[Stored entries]
·····
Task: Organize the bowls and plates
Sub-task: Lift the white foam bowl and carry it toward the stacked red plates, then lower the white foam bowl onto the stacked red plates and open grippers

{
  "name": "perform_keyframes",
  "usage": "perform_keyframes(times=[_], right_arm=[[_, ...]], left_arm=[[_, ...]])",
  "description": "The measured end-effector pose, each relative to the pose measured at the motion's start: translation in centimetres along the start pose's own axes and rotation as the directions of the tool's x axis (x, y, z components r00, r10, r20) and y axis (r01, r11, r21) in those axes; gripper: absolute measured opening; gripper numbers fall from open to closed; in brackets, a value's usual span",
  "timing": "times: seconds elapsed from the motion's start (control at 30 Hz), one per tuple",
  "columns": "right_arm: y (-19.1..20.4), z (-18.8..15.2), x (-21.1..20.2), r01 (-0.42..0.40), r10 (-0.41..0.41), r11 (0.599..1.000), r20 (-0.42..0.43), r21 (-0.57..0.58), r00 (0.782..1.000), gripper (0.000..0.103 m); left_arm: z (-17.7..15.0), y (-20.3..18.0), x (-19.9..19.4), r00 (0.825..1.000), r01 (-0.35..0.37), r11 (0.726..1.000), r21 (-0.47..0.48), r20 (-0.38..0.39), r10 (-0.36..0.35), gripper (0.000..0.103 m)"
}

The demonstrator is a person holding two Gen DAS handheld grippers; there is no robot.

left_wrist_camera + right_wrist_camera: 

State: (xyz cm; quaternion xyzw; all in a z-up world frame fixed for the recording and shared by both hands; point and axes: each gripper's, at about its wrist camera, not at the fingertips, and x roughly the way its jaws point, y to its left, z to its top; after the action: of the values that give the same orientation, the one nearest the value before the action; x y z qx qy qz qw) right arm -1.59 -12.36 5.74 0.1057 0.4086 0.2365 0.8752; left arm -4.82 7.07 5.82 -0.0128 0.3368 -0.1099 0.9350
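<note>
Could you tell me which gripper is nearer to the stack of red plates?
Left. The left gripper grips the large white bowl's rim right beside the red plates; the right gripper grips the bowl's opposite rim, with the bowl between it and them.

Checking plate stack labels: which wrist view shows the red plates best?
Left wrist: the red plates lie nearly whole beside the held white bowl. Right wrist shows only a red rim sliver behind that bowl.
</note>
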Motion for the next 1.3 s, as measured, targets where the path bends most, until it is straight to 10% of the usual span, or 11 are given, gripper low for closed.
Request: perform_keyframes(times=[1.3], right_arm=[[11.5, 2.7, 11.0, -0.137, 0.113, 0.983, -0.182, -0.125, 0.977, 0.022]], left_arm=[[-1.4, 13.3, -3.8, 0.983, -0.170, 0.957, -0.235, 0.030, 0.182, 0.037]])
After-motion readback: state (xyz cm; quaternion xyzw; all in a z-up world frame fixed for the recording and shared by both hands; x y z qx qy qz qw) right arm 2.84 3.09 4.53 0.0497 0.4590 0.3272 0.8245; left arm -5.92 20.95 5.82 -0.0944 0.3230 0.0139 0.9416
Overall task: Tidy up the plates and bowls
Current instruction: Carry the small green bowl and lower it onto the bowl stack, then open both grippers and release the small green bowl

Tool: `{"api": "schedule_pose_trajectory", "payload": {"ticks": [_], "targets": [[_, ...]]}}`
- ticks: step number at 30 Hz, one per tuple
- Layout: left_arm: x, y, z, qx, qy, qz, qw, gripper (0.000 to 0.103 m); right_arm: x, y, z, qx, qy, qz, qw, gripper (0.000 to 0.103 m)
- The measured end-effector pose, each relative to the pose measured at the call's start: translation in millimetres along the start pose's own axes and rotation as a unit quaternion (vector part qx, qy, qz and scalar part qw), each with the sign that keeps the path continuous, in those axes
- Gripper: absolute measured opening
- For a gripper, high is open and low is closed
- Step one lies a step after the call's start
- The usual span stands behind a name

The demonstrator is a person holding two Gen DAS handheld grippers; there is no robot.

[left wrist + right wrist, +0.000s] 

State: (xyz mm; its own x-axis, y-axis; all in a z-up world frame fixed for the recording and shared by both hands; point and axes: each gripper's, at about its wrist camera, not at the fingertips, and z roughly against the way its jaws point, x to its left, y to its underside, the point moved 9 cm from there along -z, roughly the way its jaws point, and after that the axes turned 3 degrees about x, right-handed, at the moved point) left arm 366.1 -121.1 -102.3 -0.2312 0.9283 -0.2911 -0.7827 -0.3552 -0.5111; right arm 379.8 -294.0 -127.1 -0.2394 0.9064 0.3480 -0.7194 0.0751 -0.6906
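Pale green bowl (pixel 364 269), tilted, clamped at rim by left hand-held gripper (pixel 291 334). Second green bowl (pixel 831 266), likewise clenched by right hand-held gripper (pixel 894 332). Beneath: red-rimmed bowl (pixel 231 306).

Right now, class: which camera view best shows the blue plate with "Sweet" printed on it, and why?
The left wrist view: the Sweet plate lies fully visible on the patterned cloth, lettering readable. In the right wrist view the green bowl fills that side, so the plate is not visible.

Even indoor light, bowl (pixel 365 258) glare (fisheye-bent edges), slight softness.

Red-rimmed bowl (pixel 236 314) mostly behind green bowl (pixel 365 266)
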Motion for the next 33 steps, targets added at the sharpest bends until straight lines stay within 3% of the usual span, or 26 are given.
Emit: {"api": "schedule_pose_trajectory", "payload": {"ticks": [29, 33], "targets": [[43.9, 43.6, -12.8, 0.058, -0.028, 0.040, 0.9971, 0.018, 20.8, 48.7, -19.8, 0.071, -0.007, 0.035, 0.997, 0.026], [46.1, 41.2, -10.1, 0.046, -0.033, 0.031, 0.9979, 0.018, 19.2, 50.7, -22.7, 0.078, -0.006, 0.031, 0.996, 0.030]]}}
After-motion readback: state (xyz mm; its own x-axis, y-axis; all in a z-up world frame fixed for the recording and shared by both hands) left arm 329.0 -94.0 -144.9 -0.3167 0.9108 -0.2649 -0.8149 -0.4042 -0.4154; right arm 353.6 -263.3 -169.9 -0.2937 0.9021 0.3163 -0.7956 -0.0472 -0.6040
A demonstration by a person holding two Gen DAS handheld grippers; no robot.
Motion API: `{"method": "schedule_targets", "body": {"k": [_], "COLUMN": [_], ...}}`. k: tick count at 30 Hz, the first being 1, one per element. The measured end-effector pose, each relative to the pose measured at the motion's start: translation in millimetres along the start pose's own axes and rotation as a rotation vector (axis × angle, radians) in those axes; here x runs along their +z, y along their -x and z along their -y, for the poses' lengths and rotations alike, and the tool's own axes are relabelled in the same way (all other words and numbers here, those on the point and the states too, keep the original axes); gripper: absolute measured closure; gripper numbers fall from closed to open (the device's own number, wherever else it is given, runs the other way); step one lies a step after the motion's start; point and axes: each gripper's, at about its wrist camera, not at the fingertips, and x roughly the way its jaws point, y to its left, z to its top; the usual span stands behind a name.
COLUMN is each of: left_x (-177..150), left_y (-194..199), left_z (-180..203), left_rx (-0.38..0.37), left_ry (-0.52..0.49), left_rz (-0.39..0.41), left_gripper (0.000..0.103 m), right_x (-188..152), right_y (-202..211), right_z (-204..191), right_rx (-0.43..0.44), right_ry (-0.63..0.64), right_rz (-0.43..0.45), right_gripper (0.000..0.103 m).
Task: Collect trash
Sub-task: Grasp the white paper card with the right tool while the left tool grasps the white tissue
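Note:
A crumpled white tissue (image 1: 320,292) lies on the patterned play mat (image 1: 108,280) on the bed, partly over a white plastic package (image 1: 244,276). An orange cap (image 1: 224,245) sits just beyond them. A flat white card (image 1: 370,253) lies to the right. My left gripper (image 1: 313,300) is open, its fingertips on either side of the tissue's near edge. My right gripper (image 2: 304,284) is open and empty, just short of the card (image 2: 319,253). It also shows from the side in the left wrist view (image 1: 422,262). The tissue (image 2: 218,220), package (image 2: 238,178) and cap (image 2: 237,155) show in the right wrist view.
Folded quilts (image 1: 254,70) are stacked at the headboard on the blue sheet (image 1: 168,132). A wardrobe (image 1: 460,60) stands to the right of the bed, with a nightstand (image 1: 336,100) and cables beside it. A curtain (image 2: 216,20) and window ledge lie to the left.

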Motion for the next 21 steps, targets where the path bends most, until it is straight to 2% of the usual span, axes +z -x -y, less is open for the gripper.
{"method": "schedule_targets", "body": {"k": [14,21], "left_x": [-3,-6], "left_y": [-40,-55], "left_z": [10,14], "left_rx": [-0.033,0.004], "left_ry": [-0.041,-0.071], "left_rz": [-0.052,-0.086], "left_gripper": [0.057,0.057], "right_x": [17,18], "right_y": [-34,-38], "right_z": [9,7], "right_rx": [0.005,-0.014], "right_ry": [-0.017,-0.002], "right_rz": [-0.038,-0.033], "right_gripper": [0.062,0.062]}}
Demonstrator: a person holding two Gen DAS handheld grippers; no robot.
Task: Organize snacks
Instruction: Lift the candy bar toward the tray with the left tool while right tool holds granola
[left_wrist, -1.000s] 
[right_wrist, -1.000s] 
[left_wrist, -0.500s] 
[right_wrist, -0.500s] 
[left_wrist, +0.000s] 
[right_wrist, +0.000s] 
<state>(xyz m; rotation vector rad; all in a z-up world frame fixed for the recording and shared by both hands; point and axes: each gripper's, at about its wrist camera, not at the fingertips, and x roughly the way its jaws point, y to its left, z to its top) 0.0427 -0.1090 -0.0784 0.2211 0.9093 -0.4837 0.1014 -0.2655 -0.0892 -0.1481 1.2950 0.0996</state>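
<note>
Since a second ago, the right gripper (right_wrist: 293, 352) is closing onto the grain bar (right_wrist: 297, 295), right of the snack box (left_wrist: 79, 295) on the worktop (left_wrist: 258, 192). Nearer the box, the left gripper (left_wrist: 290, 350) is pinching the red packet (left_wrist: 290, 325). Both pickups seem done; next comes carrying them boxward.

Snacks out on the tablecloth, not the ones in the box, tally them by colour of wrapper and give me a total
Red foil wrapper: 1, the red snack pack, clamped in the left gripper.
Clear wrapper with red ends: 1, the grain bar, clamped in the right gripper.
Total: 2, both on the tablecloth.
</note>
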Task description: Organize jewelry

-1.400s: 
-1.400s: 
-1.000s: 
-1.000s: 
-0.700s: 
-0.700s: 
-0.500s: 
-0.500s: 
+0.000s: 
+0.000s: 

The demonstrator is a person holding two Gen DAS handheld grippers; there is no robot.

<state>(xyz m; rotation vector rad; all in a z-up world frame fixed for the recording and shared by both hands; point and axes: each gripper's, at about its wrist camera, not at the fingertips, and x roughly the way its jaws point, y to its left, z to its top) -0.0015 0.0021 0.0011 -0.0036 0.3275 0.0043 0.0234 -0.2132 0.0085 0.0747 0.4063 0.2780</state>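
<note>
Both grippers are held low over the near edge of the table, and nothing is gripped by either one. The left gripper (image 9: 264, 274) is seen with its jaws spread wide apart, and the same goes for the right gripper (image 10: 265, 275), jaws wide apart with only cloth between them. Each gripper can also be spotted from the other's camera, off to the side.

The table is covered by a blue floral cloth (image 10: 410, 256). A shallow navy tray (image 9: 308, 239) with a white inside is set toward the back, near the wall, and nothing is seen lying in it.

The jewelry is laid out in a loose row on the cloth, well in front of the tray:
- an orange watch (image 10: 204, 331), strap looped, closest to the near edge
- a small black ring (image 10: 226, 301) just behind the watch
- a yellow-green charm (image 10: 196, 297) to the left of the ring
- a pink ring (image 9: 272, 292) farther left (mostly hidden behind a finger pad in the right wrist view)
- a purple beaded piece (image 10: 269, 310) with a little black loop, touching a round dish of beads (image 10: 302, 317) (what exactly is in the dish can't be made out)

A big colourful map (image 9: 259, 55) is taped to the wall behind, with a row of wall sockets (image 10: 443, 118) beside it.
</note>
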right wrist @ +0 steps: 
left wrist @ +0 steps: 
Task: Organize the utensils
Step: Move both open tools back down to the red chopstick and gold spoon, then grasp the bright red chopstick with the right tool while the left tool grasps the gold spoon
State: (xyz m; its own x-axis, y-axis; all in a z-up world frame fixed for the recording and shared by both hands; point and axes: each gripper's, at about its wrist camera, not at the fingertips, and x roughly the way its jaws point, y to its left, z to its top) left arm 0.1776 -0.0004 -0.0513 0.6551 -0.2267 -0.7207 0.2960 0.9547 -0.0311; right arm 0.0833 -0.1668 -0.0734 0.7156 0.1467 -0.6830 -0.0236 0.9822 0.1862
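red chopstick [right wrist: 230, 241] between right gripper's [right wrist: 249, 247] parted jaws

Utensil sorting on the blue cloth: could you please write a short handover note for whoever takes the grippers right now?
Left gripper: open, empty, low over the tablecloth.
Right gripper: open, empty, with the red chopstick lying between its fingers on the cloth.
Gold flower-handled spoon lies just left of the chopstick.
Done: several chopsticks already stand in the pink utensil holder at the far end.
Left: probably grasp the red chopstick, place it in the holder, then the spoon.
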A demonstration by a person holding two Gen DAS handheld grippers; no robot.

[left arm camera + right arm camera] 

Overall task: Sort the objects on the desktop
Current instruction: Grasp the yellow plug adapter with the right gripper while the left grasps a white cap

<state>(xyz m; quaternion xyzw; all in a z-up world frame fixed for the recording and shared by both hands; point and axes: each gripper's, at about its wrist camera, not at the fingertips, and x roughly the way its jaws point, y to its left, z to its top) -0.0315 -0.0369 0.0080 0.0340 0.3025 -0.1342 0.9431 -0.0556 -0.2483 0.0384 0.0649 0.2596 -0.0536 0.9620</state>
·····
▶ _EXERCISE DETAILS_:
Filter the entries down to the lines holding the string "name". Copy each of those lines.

▶ _TASK ANSWER_:
  "name": "perform_keyframes",
- The usual span stands behind a name
Motion API: `{"method": "schedule_targets", "body": {"k": [_], "COLUMN": [_], ...}}`. k: tick count at 30 Hz, the first being 1, one per element. The measured end-effector pose, each relative to the pose measured at the motion's start: translation in millimetres along the start pose's own axes and rotation as a rotation vector (axis × angle, radians) in those axes; here x runs along their +z, y along their -x and z along their -y, for the poses' lengths and rotations alike, and the tool's own axes are relabelled in the same way (all other words and numbers here, those on the point and the states too, keep the original axes); gripper: absolute measured closure; gripper numbers fall from closed to open (the device's own number, wherever else it is given, runs the other way); step one lies a step after the motion's start; point and axes: each gripper's, at about its wrist camera, not at the fingertips, and x roughly the way its jaws point, y to its left, z to its top; the usual span stands behind a name.

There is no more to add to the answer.